To do: disk quotas, more cron jobs, print queue monitor, blackbox config over NFS, troubleshoot broad workstation. Figure out how to copy an entire filesystem from one computer to another. Find out how the rest of our NT network is configured.

I've made a few incremental improvements, each time temporarily screwing things up royally.

I cannibalized my weakest machine and moved a second 1 gig hard drive onto my server & moved /home onto it. I imagine that will speed things up a little. I also put in 16 more megs of RAM, bringing me up to a stunning 48 and replaced an unreliable floppy drive.

I ported my icewm menu over to blackbox menu format and installed it on all the machines. I tried to make the NFS clients mount the /usr/X11R6/share/Blackbox directory, but somehow screwed it up. I'm not sure why, as they are already mounting several NFS directories with fstab. Regardless, icewm is perfect for getting the kids started, but it is a little lame stylistically. Ultimately I don't want to just ape Windows 95. Blackbox clearly says something different is going on here.

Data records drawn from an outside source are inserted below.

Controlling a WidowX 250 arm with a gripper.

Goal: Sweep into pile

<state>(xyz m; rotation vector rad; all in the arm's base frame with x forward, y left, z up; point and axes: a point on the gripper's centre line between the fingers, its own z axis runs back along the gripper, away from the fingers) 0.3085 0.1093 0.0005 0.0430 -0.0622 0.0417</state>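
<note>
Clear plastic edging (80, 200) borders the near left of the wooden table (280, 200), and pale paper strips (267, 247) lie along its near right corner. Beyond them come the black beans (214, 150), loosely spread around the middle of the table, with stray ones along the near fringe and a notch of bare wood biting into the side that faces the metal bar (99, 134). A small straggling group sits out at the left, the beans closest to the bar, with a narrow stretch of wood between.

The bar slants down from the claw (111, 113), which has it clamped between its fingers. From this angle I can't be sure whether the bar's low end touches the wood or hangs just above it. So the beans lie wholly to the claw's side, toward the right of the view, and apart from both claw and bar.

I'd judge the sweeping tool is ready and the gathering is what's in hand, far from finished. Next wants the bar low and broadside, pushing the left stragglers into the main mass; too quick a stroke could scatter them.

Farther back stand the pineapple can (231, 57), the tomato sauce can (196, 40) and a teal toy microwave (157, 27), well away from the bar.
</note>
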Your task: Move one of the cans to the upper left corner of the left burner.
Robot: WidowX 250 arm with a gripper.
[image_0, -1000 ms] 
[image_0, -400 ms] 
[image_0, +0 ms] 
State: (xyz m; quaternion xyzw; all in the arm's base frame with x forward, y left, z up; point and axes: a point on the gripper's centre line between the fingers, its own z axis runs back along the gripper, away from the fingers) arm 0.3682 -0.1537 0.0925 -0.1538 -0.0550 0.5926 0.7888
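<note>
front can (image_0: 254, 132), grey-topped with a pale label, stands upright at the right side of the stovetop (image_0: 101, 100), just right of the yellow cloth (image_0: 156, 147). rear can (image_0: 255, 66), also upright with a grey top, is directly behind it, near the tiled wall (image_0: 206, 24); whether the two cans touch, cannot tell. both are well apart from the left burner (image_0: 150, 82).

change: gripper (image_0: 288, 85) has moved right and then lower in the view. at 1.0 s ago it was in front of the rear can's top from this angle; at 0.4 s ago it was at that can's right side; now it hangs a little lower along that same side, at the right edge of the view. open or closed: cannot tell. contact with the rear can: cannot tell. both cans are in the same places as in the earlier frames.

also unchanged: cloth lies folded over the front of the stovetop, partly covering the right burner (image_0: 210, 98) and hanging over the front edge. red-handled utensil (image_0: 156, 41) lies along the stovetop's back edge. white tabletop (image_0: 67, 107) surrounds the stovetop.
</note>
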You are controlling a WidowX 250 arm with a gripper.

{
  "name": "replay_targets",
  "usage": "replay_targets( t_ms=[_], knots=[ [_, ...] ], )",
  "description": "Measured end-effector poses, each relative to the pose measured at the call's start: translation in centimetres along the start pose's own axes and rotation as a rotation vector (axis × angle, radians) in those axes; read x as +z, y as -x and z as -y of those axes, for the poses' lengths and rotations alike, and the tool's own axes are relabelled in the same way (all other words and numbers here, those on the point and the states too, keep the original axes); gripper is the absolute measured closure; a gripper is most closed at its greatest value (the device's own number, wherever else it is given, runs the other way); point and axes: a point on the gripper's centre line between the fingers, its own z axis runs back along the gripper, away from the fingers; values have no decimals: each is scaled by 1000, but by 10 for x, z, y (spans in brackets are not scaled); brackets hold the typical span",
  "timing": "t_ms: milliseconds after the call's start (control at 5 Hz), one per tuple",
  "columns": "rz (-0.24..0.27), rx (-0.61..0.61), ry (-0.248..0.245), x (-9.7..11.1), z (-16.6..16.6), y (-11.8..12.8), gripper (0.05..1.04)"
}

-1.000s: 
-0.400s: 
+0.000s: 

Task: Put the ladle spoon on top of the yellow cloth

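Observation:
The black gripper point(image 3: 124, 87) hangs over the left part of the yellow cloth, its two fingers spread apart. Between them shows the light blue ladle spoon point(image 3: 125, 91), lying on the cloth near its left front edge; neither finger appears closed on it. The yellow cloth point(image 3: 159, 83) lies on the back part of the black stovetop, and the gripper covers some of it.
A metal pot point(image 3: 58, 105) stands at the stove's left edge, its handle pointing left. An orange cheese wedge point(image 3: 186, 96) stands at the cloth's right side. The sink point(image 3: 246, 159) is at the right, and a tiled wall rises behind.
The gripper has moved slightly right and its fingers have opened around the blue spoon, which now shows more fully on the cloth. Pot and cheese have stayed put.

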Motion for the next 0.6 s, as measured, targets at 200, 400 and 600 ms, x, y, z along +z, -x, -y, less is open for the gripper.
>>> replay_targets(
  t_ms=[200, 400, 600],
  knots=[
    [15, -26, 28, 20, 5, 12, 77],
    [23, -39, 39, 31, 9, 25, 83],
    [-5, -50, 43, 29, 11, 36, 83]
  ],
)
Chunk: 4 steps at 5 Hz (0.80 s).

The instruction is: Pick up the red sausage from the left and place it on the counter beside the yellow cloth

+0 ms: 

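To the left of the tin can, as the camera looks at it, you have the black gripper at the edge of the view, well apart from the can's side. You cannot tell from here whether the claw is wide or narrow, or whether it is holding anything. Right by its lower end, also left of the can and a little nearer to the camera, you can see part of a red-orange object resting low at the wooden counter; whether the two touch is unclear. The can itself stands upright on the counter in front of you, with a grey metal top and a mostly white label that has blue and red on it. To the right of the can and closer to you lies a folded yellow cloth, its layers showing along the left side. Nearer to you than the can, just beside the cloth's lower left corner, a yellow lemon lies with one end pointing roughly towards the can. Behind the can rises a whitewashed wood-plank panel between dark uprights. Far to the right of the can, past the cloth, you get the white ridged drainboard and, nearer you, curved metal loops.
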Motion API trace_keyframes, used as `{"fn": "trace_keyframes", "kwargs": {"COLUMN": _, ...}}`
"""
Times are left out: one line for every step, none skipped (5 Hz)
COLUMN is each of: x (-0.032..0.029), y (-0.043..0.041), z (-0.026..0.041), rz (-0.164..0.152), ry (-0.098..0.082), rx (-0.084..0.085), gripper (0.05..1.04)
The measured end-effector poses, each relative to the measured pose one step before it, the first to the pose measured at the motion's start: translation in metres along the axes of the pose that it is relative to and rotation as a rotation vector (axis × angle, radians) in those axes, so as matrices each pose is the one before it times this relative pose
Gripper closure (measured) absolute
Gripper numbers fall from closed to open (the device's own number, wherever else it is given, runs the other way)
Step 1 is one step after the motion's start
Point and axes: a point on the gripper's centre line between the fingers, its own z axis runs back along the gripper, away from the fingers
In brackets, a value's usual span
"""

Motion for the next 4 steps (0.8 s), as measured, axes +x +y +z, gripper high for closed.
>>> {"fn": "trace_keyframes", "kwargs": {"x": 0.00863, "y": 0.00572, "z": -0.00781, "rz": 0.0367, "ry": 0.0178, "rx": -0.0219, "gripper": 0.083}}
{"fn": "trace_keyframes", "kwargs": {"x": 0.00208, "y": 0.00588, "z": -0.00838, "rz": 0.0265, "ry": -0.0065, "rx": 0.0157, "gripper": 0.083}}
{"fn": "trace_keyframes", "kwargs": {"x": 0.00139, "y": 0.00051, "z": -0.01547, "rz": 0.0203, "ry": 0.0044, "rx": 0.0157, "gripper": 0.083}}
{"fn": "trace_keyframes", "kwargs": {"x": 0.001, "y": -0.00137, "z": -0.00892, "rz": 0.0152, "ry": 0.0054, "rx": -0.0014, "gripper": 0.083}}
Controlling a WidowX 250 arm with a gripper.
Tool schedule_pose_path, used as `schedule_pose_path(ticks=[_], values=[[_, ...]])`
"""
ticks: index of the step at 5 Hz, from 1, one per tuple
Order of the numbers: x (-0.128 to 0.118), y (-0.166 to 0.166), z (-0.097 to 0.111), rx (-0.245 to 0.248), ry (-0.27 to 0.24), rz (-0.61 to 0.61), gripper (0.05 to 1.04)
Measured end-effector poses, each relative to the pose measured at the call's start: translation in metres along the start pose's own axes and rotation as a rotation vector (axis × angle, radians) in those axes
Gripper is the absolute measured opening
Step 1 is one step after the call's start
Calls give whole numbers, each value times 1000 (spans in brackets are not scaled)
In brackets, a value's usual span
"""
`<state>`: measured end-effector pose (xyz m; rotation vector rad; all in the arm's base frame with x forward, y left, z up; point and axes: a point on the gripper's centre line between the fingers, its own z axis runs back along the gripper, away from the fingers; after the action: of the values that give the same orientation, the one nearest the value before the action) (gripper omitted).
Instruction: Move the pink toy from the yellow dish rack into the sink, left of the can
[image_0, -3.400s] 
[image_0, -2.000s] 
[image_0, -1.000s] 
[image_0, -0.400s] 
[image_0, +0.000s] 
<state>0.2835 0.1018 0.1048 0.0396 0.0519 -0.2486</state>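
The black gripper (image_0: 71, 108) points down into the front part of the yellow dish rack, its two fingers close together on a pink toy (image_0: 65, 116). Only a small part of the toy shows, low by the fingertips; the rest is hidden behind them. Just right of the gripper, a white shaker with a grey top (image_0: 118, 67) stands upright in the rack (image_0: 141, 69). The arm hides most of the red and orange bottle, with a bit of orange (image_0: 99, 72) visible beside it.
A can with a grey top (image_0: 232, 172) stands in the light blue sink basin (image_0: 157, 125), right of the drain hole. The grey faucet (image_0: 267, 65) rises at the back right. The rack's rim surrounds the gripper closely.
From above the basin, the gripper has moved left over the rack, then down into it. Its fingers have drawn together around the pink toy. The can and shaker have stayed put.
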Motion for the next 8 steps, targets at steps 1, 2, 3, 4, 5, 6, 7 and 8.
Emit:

My old WRCT buddy/roommate/label boss Yary Hluchan is generously donating a 8 port switch to the cause. That'll help me stop using my server as a workstation and get connected to the rest of the school network. I might add that using the server as a workstation has gone just fine, my best example of the stability of Linux. On the other hand, one of my workstations froze about 5 times today, so I need to sort that out.

Got mail up after about a period. I am not using it in class yet, but I showed the kids in homeroom and afterschool how to use pine. I subsequently installed Balsa, which gives them a better graphic interface, although it won't start if they don't have a mail spool, which they don't get until somebody sends them mail, so most kids still have to start with pine and at least initially, they don't seem to mind using pine. My students are proving to be more willing to use text interfaces than I would have thought. I think it is partly because they never had to deal with being limited to an entirely text based interface. They don't know that it is what many users strove to escape for years (and some still love, of course). They don't have the feeling I had when I first had emacs thrust upon me. I was thrilled to move from a Commodore 64 and Apple II to Macs, I didn't want anything to do with a text interface.

I was going to try to get one of my computers to boot off another as an xterminal, but I forgot my cd's. Instead I started working on a dragonball z theme for icewm, since my little hackers seem obsessed with the show (and how their desktops look).

One subtle documentation issue for newbies trying to set up a Linux network is that from a pc point of view, we are trying to "start" what we consider to be special services, such as mail service on a network. I have been mulling over sendmail documentation and other references having to do with e-mail, and to start, I just want the students to e-mail me and each other. We aren't even connected to the internet yet. I was puzzled because nowhere did I read about "starting" the service. I finally just opened up elm today at lunch and sent a message from root to my user account. Duh! It already is "on." Now I can just use NFS to have all the accounts share the same spool, or so I think.

I'm excited that plex86 is booting Windows 95 now. That will be a key piece in helping schools migrate from Windows to Linux, eventually.

Poked around today getting my games straightened out for the kids. I want to be able to turn some games on and off so the kids can play before and after school, during homeroom, the last period before vacation, etc. I put all the binarys for the games in /usr/games and am mounting that from the NFS server onto the clients. I have been putting the additional pixmaps and libraries on each machine, since they are all spread out and I don't really want to mount all those little directories on NFS. I am keeping the binaries on the server so I can turn the permissions on and off there. There is probably a more efficient way to do that but it seems to be working.